Raw data below:

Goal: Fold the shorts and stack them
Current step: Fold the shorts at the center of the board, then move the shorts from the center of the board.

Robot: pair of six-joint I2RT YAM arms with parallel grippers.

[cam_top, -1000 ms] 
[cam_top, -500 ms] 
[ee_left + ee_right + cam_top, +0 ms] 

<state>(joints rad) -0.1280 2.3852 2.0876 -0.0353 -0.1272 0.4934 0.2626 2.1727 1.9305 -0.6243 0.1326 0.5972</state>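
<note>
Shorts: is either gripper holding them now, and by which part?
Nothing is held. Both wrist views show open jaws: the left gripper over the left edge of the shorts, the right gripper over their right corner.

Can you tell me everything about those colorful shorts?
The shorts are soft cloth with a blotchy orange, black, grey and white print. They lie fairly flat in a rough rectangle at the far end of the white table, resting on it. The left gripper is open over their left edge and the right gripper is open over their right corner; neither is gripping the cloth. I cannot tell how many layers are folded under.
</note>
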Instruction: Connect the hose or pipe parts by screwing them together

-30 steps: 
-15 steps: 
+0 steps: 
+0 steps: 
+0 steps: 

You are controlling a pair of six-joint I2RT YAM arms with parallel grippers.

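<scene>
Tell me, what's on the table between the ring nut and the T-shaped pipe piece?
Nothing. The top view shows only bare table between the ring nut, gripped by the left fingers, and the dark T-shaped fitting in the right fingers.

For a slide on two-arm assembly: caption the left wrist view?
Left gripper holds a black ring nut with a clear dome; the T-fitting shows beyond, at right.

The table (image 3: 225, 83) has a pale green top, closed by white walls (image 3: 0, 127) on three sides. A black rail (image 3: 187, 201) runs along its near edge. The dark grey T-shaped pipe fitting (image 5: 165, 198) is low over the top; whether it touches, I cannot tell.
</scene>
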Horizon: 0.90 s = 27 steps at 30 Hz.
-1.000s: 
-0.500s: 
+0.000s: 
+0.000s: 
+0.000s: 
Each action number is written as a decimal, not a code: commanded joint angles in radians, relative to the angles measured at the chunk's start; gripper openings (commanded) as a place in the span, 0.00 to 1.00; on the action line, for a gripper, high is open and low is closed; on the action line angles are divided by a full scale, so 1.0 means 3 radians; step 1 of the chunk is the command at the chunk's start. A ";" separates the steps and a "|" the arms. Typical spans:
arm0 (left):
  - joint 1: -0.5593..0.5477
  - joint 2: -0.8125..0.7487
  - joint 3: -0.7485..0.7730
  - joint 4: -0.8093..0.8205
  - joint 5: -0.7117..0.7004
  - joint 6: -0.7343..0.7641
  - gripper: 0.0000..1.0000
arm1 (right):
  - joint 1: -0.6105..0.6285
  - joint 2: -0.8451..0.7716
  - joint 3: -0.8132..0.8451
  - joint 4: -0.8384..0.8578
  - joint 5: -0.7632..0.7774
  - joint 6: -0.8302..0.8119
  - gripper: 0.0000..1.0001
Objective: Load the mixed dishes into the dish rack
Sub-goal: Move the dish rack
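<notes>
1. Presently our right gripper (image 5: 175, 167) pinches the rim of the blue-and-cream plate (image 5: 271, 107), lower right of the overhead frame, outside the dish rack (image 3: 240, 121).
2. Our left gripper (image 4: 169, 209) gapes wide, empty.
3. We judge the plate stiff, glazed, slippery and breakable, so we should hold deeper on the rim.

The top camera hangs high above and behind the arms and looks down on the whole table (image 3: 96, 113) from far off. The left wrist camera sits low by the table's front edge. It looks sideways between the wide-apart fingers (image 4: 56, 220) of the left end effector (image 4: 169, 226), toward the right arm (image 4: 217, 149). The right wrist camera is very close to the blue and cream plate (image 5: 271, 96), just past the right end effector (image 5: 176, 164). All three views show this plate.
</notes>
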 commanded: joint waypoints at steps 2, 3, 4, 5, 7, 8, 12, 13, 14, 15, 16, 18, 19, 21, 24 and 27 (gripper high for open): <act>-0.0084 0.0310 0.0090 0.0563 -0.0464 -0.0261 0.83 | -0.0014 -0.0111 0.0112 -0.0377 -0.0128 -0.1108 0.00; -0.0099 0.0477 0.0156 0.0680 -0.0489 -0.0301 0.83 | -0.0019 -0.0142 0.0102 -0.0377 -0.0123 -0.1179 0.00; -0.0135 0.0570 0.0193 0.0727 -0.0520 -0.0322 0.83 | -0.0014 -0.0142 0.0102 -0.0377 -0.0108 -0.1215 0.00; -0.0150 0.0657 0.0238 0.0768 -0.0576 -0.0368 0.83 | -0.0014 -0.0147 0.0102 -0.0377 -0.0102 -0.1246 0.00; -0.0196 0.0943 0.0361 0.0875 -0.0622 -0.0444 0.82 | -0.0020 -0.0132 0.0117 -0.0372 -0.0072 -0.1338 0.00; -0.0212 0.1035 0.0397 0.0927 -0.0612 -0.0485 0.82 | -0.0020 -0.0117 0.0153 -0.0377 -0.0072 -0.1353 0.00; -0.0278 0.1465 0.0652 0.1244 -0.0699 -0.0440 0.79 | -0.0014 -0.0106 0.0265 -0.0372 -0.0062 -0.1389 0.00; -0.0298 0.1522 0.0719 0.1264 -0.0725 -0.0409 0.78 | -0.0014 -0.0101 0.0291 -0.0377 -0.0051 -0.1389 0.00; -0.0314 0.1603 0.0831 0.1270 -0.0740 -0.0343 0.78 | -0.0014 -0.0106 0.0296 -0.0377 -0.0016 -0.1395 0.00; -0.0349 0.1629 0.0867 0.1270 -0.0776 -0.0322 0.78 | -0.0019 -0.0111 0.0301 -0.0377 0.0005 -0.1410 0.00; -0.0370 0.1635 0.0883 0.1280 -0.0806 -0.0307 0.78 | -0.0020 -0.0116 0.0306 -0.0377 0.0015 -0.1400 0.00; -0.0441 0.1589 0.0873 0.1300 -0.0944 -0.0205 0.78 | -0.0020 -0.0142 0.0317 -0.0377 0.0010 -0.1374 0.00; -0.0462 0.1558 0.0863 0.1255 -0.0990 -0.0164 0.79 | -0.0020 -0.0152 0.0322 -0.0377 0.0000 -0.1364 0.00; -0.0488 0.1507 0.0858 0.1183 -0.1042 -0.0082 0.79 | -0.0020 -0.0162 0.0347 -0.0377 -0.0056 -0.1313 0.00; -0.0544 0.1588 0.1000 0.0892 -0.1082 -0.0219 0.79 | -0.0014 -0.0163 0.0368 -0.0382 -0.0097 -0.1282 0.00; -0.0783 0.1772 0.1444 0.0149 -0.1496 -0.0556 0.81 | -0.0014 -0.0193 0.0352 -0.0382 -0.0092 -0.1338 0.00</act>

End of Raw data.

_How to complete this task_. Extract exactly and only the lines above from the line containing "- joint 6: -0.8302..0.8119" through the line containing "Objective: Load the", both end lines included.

_Expected answer_.
  - joint 6: -0.8302..0.8119
  - gripper: 0.0000..1.0001
Objective: Load the mixed dishes into the dish rack

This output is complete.